NOW THAT Judy Miller has finished testifying, finished spinning for the cameras on the courthouse steps, finished hugging her dog and finished eating that special meal she wanted her husband to prepare, she needs to do what Time reporter Matt Cooper did and immediately publish a full and truthful account of her involvement in Plamegate.
Because what she -- and the New York Times' publisher and editor -- have said so far just doesn't add up.
The story being pitched to the public -- that Miller was a heroic, principled martyr who sacrificed her freedom in the name of journalistic integrity, then fulfilled her "civic duty" after she "finally received a direct and uncoerced waiver" from her source -- is laughable.
Indeed, it's already been greeted skeptically by 1) my increasingly frustrated sources at the Times; 2) a chorus of voices in the blogosphere, and 3) (and much more significantly) Joseph Tate, Scooter Libby's lawyer, who told the Washington Post that he informed Miller's attorney, Floyd Abrams, a year ago that Libby's waiver "was voluntary and that Miller was free to testify."
It defies credulity for Miller and the Times to keep insisting that Libby's earlier waiver was coerced when Libby says that it wasn't.

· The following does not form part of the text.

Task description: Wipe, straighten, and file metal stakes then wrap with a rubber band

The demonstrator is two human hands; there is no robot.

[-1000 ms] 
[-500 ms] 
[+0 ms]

I don't have much good to say about the vice president's chief of staff, but I don't doubt that he knows the difference between being coerced and acting on his own free will. How deep is the Times' contempt for its readers that it really thinks they'll buy the "Oh, Judy finally has the right waiver" line?
After appearing in front of the grand jury Friday, Miller was asked to describe her role in the case. "I was a journalist doing my job," she said.
But her role is actually much, much more complicated than that. Any discussion of Miller's actions in Plamegate cannot leave out the key part she played in cheerleading for the invasion of Iraq and in hyping the WMD threat. Re-reading some of her prewar reporting today, it's hard not to be stunned by just how inaccurate and pumped up it turned out to be.
During her incarceration, a Times spokesperson described Miller as "an intrepid, principled and Pulitzer Prize-winning journalist who has provided our readers with thorough and comprehensive reporting throughout her career." But a "thorough and comprehensive" look at Miller's career reveals repeated examples of egregious reporting, a startling lack of objectivity, too-close-for-comfort relationships with dubious sources ... and a penchant for far-from-thorough and far-from-comprehensive coverage.